[Opening Records for the exercise section]

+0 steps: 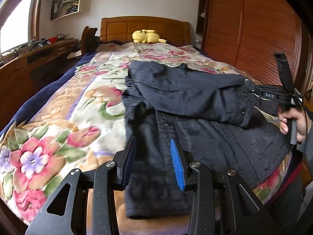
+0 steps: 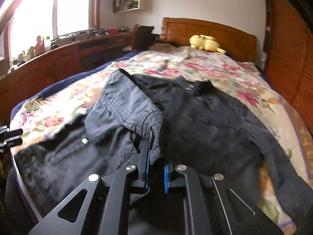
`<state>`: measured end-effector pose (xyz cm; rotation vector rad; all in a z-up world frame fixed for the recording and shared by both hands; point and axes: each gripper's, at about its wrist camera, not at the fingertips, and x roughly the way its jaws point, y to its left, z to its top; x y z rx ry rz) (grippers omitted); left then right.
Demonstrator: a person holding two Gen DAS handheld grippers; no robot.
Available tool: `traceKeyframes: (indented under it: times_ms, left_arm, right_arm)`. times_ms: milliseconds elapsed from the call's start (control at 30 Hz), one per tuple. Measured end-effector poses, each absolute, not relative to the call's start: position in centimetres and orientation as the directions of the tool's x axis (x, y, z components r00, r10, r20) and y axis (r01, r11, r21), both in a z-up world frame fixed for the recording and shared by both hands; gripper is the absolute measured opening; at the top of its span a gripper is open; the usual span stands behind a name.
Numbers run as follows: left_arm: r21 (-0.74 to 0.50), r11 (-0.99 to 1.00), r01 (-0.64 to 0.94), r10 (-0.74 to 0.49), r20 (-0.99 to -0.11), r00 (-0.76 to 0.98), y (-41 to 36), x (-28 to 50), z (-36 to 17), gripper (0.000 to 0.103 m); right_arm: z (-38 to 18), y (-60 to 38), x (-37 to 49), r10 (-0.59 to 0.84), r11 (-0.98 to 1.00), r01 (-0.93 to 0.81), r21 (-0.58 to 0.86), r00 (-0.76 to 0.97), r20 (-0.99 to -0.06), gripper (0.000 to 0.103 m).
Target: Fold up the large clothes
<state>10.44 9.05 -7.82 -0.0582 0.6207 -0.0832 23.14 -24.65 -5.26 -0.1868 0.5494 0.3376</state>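
A dark navy jacket lies on the floral bedspread, one sleeve folded across its front. My left gripper is open, its jaws either side of the jacket's lower left edge. My right gripper is shut on the cuff of the folded sleeve and holds it above the jacket body. In the left wrist view the right gripper shows at the far right, held by a hand, with the sleeve cuff in it.
A yellow plush toy lies by the wooden headboard. A long wooden desk with clutter runs along the left under a window. A wooden wardrobe stands to the right of the bed.
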Motion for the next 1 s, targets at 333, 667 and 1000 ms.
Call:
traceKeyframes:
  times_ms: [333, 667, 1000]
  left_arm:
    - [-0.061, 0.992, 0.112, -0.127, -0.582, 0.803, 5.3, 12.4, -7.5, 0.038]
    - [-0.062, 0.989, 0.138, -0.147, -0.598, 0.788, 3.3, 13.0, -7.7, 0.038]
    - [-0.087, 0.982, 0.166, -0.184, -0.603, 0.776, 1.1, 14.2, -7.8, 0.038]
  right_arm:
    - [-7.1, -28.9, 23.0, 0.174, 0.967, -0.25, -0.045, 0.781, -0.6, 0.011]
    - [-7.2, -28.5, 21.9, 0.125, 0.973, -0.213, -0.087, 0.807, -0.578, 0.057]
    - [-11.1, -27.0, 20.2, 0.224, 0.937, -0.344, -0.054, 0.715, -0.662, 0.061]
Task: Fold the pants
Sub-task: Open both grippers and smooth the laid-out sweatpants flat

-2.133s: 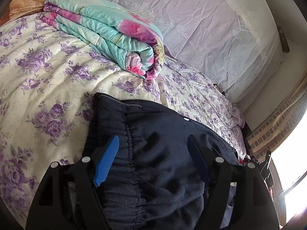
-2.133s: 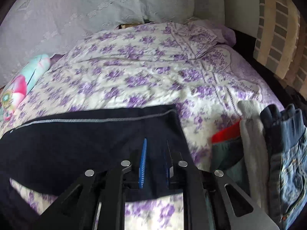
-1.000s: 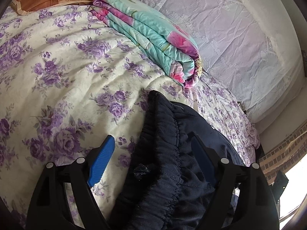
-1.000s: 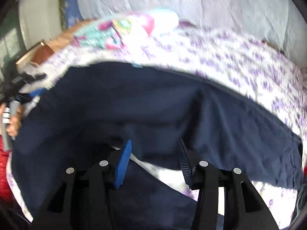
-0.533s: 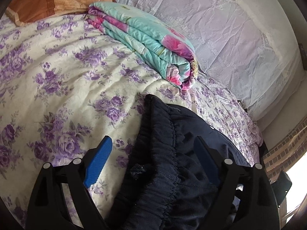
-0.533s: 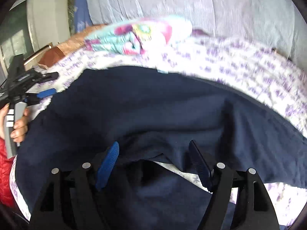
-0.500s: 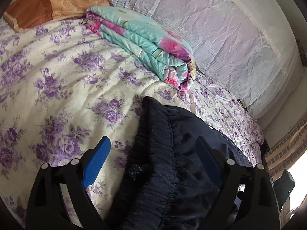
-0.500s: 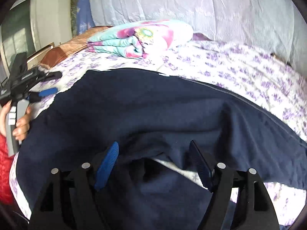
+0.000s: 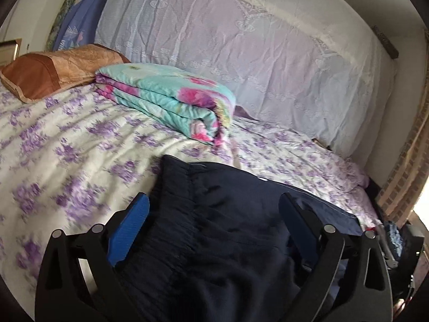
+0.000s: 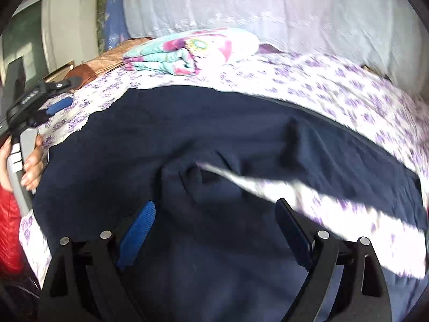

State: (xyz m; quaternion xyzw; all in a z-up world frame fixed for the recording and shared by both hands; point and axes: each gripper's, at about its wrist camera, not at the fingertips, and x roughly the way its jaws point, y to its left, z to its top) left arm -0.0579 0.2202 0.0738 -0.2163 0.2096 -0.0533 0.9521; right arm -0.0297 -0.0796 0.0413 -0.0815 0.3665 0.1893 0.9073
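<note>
Dark navy pants [image 9: 222, 228] lie spread on a bed with a purple-flowered sheet [image 9: 67, 145]. In the left wrist view the elastic waistband lies between the open blue fingers of my left gripper [image 9: 214, 214], which holds nothing. In the right wrist view the pants [image 10: 187, 134] stretch across the bed, with a strip of sheet showing between the two legs. My right gripper [image 10: 217, 217] is open over the crotch area and holds nothing. My left gripper also shows in the right wrist view [image 10: 51, 102], at the far left, in a hand.
A folded turquoise and pink quilt [image 9: 171, 102] lies at the back of the bed. A brown pillow [image 9: 53, 72] sits at the back left. A pale lace-covered headboard [image 9: 254, 53] stands behind. Other clothes [image 9: 394, 236] lie at the right edge.
My right gripper let go of the leg hem, swung left over the crotch and opened wide. My left gripper stayed open by the waistband and shifted slightly.
</note>
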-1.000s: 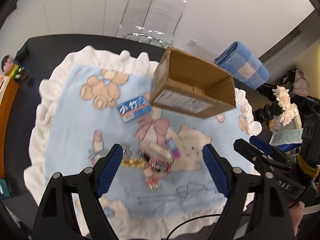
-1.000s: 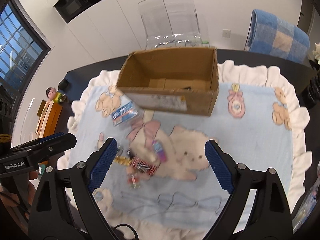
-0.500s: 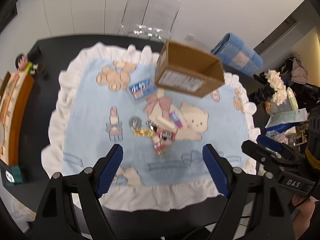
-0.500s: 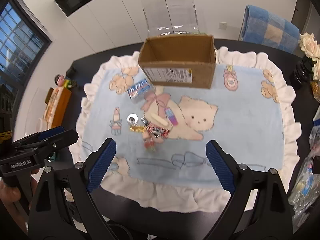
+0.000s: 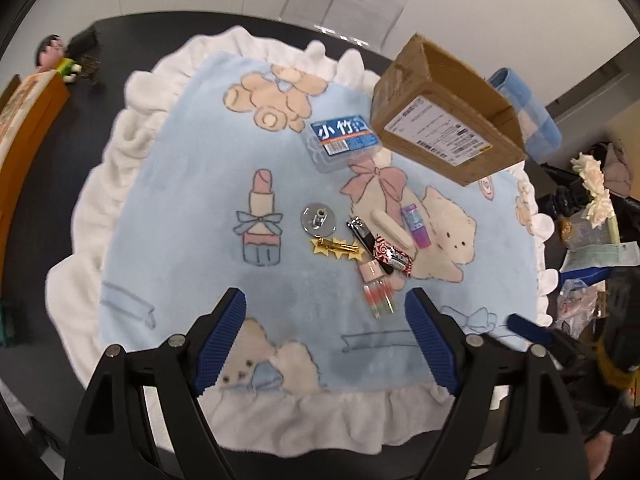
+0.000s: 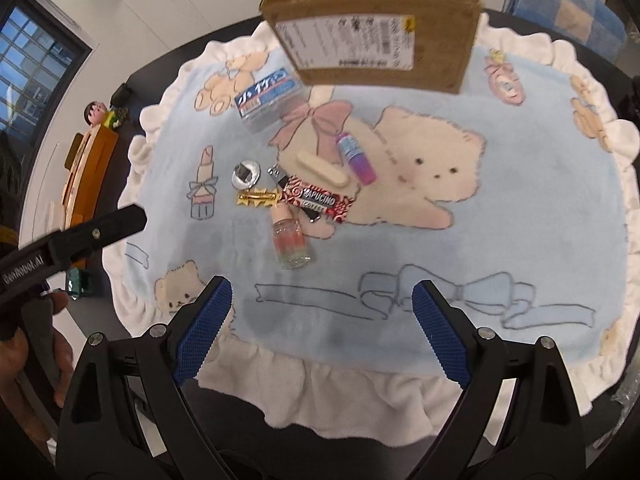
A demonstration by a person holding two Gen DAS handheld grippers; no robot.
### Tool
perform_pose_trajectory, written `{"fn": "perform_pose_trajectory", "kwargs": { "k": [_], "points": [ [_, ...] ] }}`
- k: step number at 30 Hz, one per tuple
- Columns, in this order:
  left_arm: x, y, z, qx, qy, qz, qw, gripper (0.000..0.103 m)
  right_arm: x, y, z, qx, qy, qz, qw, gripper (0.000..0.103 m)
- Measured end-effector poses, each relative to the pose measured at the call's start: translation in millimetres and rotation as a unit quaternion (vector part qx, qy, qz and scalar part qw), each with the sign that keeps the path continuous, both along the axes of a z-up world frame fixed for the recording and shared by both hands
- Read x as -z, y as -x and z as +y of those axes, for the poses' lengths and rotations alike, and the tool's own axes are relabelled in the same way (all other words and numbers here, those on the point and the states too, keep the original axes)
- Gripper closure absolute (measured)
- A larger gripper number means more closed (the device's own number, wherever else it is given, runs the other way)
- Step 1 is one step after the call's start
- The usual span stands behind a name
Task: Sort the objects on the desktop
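Note:
A heap of small items lies mid-blanket: a glass bottle [image 6: 289,236] [image 5: 376,288], a red coffee sachet [image 6: 318,199] [image 5: 392,256], a gold star hair clip [image 6: 258,199] [image 5: 338,249], a round metal disc [image 6: 245,173] [image 5: 319,219], a cream bar [image 6: 323,168] [image 5: 391,229], a purple tube [image 6: 356,157] [image 5: 416,226] and black nail clippers [image 5: 362,232]. A blue-labelled plastic case [image 6: 268,94] [image 5: 343,140] lies beside an open cardboard box [image 6: 376,28] [image 5: 448,120]. My left gripper [image 5: 325,338] and right gripper [image 6: 322,330] hover open over the blanket's near part, both empty.
The frilled blue cartoon blanket [image 6: 520,240] [image 5: 180,184] covers a black table. A toy figure [image 5: 54,58] and an orange box [image 5: 24,120] sit at the left; flowers [image 5: 594,188] and bags crowd the right. A clear chair [image 5: 344,0] and a blue checked cushion [image 6: 568,12] stand behind.
Both grippers, which had pulled back and up half a second ago, have come down closer to the blanket. Both stay open. Nothing on the blanket has moved.

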State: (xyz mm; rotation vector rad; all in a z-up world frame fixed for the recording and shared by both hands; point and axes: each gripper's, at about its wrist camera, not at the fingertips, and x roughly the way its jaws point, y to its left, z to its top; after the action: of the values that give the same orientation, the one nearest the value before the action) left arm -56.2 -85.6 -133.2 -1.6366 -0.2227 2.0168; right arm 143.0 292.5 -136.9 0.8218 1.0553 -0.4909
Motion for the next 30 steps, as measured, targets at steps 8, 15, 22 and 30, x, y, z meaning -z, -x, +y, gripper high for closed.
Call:
{"fn": "perform_pose_trajectory", "kwargs": {
  "k": [8,15,22,30],
  "points": [
    [43.2,23.1,24.9,0.044,0.019,0.011,0.9988,0.022,56.4,-34.2,12.3,-0.02,0.001,0.006,1.0,0.01],
    [57.1,27.5,41.3,0.087,0.065,0.029,0.9937,0.022,71.6,-54.8,13.3,-0.024,0.018,0.009,1.0,0.01],
    [71.6,27.7,45.3,0.102,0.065,0.026,0.9923,0.022,78.4,-69.3,4.5,-0.007,0.025,0.014,1.0,0.015],
    [82.0,41.5,57.5,0.112,0.08,0.027,0.9901,0.022,80.7,-76.3,8.3,0.017,0.062,0.045,0.997,0.047]
  ]
}}
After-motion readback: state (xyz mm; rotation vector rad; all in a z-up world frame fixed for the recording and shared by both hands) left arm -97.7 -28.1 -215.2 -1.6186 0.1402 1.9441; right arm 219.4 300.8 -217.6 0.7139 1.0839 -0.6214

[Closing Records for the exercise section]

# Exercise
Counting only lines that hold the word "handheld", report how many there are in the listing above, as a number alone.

# Expected output
2